Curiously enough, I found myself embarrassed about writing to Helena. I began a half dozen letters and tore them up, finding them either too stupid, or too romantic, or too literary, or too abrupt. Finally, I sent her my address and said simply, “I am waiting for you.”
The next day, I hunted out the “villa” whose ownership gave such ecstasy to Nathalie and Clotilde. I recognized it from the picture they had shown me: a little shanty made of planks and boxes. More clamshells than flowers in their garden, which was merely a patch of sand.

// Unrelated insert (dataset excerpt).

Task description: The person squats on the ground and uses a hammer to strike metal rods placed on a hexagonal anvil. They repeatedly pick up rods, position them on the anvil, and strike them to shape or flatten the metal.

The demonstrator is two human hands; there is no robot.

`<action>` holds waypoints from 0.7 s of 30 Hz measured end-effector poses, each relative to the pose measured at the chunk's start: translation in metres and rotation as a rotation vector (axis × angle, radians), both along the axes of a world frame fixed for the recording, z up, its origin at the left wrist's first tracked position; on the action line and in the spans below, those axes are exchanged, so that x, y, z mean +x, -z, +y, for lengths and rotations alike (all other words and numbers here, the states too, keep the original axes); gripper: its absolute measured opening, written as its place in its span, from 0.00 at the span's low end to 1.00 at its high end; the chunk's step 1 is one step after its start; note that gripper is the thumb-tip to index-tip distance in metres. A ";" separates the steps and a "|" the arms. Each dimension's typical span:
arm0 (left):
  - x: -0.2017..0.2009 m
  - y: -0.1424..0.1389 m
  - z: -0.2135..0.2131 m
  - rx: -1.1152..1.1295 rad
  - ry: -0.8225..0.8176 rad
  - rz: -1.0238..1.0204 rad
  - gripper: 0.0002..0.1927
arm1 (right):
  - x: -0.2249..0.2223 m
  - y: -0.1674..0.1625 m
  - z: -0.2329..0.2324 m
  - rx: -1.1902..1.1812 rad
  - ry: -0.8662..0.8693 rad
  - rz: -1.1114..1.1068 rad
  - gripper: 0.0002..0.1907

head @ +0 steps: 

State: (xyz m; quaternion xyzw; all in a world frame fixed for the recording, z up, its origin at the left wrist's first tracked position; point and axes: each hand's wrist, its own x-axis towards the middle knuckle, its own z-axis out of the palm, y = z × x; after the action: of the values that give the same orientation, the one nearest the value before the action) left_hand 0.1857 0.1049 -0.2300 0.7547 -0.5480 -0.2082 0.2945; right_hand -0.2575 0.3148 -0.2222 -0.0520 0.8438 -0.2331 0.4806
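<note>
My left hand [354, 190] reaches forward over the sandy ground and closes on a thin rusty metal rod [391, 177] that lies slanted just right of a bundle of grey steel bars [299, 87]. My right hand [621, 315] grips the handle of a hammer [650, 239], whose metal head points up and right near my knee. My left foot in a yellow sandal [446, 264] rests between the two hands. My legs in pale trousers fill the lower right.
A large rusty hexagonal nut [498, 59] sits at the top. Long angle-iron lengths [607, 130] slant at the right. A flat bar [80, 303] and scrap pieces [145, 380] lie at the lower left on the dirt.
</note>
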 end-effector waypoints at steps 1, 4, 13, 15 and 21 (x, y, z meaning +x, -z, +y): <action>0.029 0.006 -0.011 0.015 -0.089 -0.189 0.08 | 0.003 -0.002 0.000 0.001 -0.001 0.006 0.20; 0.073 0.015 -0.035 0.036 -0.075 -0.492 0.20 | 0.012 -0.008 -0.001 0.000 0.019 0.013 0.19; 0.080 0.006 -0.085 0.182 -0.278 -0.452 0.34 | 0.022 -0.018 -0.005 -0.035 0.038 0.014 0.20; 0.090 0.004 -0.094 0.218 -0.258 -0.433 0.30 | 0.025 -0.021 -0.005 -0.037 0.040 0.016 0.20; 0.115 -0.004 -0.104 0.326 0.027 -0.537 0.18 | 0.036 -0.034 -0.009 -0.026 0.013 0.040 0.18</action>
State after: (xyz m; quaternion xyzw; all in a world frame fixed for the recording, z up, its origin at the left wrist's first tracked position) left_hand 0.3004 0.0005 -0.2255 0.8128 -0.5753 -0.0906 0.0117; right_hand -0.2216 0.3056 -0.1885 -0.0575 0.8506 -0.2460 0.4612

But, to make up for the lack of flowers, there were bathing suits and linen drying on the picket fence.
This imposing estate was called “Our Delight.” A curl of smoke was rising from the chimney which projected above the tar-paper roof. It was time for lunch. The two sisters greeted me with exclamations of pleasure and their welcome rejoiced my heart. I had no hesitation in accepting their hospitality.